- [ACTIVITY]
Within the lines below, find those that hold the string "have" and copy each one.

*** Opening DATASET ***

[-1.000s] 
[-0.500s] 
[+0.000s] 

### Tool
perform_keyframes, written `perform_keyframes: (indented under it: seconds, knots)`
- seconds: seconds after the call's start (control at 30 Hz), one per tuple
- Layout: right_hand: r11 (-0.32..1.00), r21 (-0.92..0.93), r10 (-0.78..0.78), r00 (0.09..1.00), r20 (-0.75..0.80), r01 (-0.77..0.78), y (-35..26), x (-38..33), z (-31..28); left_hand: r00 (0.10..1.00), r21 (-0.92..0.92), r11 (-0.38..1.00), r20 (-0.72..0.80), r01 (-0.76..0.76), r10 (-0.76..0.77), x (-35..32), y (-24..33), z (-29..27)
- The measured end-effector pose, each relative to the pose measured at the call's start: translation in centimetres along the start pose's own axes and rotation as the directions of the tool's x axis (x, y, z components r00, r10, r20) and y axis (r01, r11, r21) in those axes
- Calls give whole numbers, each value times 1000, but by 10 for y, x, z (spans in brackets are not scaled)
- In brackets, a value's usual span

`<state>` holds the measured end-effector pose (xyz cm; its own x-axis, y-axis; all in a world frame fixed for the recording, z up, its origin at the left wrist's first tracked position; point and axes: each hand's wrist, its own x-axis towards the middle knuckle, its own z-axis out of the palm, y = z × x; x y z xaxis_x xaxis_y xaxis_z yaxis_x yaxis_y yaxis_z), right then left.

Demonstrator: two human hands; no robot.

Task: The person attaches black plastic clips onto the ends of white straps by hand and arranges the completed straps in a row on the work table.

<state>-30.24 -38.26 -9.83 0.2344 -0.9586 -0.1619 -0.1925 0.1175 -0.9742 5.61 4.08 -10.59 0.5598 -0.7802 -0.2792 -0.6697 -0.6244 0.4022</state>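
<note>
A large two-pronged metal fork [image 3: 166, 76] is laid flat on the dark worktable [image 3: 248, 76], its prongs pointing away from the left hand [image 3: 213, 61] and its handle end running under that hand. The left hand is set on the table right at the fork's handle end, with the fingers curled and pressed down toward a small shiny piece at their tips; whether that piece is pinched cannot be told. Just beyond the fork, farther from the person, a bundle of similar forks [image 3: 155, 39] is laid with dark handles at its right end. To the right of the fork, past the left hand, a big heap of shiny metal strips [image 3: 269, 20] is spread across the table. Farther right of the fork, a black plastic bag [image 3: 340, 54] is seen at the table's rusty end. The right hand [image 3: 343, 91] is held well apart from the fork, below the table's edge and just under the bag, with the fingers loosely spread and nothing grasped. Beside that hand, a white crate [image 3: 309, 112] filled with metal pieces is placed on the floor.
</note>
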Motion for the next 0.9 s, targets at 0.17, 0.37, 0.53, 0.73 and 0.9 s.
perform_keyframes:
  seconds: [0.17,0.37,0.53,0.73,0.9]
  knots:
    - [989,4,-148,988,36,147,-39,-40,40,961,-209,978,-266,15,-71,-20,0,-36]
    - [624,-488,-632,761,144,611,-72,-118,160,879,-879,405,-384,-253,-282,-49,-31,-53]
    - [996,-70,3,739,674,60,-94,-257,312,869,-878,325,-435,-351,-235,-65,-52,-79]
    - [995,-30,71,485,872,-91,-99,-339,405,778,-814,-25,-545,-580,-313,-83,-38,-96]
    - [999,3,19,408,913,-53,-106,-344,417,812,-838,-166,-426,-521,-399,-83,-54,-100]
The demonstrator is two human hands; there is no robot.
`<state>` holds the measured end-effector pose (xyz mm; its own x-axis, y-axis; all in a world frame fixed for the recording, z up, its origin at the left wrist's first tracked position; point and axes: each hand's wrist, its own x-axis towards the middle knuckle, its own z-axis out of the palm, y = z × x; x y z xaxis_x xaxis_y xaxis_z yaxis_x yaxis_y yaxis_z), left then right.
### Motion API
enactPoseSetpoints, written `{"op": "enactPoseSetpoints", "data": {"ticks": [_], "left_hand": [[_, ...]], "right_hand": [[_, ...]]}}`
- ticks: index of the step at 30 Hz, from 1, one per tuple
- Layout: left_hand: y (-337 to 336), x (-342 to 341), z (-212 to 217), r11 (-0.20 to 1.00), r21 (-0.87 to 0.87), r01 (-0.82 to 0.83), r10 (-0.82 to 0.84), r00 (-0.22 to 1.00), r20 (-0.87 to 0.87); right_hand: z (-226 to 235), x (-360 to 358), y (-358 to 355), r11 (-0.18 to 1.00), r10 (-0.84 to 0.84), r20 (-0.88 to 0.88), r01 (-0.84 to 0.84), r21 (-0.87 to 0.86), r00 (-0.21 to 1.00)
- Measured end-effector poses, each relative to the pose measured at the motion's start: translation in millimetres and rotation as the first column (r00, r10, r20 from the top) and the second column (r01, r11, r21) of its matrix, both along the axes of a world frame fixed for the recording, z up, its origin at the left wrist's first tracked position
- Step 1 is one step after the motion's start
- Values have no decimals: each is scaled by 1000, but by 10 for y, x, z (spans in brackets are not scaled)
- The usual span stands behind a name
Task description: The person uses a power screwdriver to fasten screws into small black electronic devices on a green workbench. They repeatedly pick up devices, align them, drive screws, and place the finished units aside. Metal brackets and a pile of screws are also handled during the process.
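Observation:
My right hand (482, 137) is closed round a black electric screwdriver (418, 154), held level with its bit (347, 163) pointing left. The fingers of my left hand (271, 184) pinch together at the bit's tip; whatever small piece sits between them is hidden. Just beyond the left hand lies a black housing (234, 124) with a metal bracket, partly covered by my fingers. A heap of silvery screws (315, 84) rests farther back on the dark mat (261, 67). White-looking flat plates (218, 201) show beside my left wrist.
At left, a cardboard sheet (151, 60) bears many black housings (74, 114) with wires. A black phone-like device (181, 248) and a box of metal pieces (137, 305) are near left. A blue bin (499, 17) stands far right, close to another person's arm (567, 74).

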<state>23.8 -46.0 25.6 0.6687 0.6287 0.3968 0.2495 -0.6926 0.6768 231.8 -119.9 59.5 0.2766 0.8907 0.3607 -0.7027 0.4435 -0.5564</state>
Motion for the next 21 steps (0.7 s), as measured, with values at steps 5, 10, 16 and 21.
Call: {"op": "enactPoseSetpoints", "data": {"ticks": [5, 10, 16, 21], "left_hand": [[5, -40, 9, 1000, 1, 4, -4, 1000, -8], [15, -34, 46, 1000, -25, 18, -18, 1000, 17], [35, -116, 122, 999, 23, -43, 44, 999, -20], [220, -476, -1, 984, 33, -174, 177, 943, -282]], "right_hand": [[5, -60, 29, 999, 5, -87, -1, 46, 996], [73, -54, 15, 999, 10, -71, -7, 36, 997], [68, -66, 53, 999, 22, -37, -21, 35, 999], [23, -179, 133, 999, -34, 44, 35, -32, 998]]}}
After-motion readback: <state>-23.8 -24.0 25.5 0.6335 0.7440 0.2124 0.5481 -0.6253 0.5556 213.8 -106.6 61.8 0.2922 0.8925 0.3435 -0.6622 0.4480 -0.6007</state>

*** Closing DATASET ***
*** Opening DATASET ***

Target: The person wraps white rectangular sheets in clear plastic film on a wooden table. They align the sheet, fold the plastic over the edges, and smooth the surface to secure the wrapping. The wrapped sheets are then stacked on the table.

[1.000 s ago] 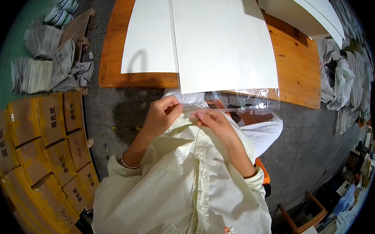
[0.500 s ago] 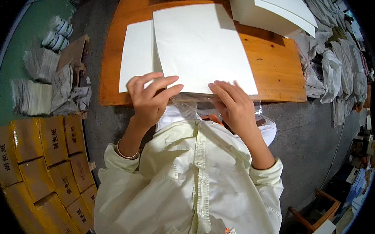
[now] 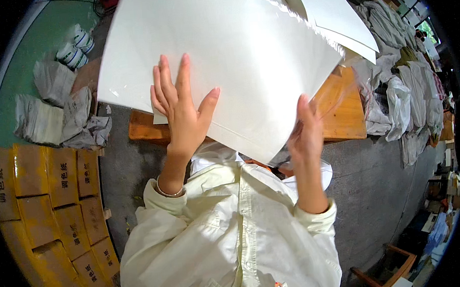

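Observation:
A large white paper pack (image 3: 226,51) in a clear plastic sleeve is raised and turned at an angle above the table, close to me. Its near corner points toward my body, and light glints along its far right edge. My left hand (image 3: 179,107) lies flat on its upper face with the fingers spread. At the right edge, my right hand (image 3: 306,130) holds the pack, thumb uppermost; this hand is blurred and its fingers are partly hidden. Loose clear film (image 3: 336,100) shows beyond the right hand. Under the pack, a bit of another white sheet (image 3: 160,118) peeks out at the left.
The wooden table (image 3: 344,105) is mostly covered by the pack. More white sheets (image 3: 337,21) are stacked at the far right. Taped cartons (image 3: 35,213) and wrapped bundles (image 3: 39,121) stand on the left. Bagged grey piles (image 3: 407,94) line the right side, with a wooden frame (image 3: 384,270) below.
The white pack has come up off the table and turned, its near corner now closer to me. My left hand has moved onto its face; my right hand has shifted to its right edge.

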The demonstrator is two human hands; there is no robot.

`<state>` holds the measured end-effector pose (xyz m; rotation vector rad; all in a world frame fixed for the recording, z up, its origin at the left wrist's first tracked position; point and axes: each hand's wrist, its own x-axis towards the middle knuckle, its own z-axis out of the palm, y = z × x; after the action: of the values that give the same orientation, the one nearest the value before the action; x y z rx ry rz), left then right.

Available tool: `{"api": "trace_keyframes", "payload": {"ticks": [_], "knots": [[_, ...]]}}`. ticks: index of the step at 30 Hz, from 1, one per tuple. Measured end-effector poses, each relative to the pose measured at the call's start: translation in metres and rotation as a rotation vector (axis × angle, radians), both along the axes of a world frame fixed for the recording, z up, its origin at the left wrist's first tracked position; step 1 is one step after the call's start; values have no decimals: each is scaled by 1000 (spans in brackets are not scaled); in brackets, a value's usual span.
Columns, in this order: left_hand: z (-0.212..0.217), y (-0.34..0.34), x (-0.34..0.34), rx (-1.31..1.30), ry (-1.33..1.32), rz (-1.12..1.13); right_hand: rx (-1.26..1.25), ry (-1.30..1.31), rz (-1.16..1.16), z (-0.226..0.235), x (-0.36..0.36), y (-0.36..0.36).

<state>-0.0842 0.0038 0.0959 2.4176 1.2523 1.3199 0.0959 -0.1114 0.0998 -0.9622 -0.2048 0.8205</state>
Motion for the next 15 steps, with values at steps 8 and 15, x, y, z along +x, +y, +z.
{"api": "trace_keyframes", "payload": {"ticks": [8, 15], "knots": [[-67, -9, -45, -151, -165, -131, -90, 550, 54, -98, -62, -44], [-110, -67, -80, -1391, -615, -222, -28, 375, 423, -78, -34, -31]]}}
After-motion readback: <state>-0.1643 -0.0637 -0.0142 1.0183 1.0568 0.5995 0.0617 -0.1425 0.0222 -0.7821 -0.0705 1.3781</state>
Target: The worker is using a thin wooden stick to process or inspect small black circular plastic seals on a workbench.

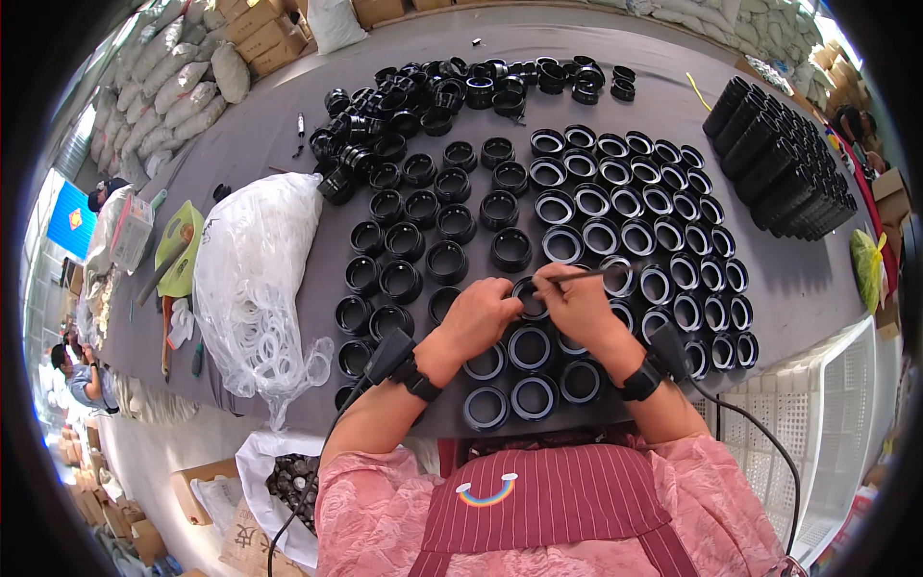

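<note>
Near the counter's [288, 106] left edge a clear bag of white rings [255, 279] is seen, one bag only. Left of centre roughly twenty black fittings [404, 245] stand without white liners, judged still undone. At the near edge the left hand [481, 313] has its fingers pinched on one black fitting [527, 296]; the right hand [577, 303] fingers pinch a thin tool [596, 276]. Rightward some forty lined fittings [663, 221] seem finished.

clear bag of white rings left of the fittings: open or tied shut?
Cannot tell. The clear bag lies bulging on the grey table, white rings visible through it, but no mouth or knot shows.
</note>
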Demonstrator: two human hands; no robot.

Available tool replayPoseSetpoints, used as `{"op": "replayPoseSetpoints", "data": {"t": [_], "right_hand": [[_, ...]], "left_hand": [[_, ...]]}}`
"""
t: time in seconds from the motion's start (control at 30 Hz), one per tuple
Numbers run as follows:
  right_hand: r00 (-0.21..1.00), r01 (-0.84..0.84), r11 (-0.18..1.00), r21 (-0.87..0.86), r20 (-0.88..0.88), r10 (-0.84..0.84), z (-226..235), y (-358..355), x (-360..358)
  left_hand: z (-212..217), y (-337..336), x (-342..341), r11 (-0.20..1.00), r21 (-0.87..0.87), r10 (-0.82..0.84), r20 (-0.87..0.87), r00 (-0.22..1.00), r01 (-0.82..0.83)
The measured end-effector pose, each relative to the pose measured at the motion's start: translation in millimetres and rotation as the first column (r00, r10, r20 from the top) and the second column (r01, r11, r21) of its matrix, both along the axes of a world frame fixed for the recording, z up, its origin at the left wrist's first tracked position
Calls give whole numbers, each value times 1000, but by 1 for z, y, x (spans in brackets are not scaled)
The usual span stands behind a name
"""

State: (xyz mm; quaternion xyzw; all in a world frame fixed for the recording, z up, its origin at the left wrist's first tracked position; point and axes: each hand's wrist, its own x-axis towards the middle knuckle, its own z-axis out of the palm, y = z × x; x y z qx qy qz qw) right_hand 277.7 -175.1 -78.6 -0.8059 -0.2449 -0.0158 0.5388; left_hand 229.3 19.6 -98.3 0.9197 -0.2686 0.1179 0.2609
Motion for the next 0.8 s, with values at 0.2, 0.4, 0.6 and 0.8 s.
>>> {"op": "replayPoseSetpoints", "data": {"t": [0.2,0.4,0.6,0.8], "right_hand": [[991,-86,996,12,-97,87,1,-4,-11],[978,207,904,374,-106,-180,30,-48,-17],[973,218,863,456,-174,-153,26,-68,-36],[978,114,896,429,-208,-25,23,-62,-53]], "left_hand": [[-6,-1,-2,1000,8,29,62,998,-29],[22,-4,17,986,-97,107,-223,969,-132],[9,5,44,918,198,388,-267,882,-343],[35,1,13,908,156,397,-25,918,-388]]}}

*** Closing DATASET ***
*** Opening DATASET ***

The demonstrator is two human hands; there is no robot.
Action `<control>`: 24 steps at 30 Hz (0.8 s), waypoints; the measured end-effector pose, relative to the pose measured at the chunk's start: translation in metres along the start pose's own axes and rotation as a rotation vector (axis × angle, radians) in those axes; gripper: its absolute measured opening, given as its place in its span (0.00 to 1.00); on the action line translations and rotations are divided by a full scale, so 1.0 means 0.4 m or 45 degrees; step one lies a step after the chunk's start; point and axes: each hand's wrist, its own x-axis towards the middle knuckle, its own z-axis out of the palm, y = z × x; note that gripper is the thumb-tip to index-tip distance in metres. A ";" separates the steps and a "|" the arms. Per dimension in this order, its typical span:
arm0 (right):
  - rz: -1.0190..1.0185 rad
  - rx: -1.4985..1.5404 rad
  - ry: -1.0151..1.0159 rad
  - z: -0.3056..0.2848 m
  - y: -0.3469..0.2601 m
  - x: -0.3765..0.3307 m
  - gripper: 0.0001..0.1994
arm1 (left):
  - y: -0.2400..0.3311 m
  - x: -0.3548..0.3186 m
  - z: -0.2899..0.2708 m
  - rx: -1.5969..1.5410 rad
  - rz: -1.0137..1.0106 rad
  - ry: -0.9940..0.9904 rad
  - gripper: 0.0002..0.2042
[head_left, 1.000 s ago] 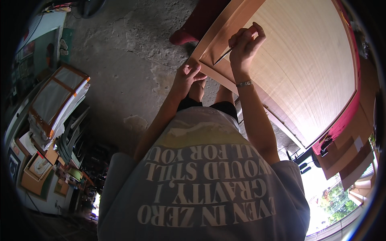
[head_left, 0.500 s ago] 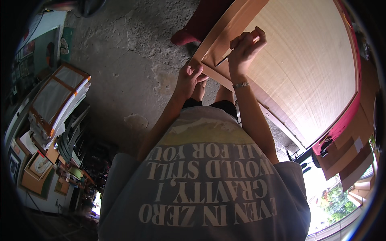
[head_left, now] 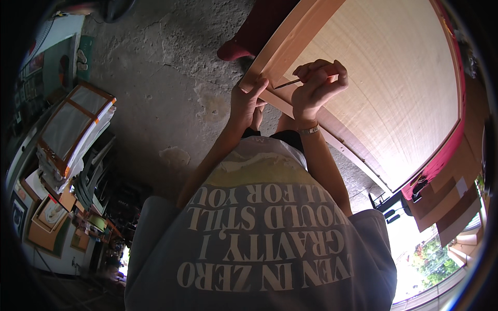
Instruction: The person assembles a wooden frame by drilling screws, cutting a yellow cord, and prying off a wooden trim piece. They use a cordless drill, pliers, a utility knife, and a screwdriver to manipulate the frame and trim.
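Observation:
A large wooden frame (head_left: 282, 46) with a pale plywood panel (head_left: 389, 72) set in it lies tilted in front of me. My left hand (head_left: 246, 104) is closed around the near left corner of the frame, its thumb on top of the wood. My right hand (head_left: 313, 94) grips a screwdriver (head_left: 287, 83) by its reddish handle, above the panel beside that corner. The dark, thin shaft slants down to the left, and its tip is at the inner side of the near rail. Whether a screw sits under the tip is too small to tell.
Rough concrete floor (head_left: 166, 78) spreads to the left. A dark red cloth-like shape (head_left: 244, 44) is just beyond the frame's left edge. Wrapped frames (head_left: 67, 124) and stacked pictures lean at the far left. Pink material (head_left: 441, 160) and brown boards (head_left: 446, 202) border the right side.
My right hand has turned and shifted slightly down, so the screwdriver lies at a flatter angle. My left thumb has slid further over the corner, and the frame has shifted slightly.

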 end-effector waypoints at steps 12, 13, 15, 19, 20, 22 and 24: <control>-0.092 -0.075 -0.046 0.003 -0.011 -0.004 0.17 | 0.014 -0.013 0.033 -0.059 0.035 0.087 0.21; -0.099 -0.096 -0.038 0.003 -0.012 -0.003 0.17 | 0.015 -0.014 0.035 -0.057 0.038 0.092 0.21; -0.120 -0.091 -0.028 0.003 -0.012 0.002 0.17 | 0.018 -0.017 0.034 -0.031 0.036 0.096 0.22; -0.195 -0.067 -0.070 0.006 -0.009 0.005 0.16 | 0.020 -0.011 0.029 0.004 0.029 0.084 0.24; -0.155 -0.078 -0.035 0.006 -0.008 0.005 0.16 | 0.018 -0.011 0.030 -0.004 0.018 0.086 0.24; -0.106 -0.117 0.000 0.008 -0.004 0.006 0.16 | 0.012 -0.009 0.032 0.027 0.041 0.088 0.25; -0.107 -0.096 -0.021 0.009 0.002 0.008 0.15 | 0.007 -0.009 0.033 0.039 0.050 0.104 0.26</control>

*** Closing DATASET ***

- [TASK RESPONSE]
- Values have no decimals: each is scaled by 1000, but by 10 for y, x, z (spans in brackets are not scaled)
Available tool: `{"api": "trace_keyframes", "payload": {"ticks": [_], "knots": [[_, ...]]}}`. ticks: index of the step at 30 Hz, from 1, one per tuple. Measured end-effector poses, each relative to the pose measured at the call's start: translation in metres and rotation as a rotation vector (axis × angle, radians), both along the axes of a world frame fixed for the recording, z up, its origin at the left wrist's first tracked position; step 1 is one step after the call's start; values have no decimals: each is scaled by 1000 (spans in brackets are not scaled); in brackets, a value's usual span.

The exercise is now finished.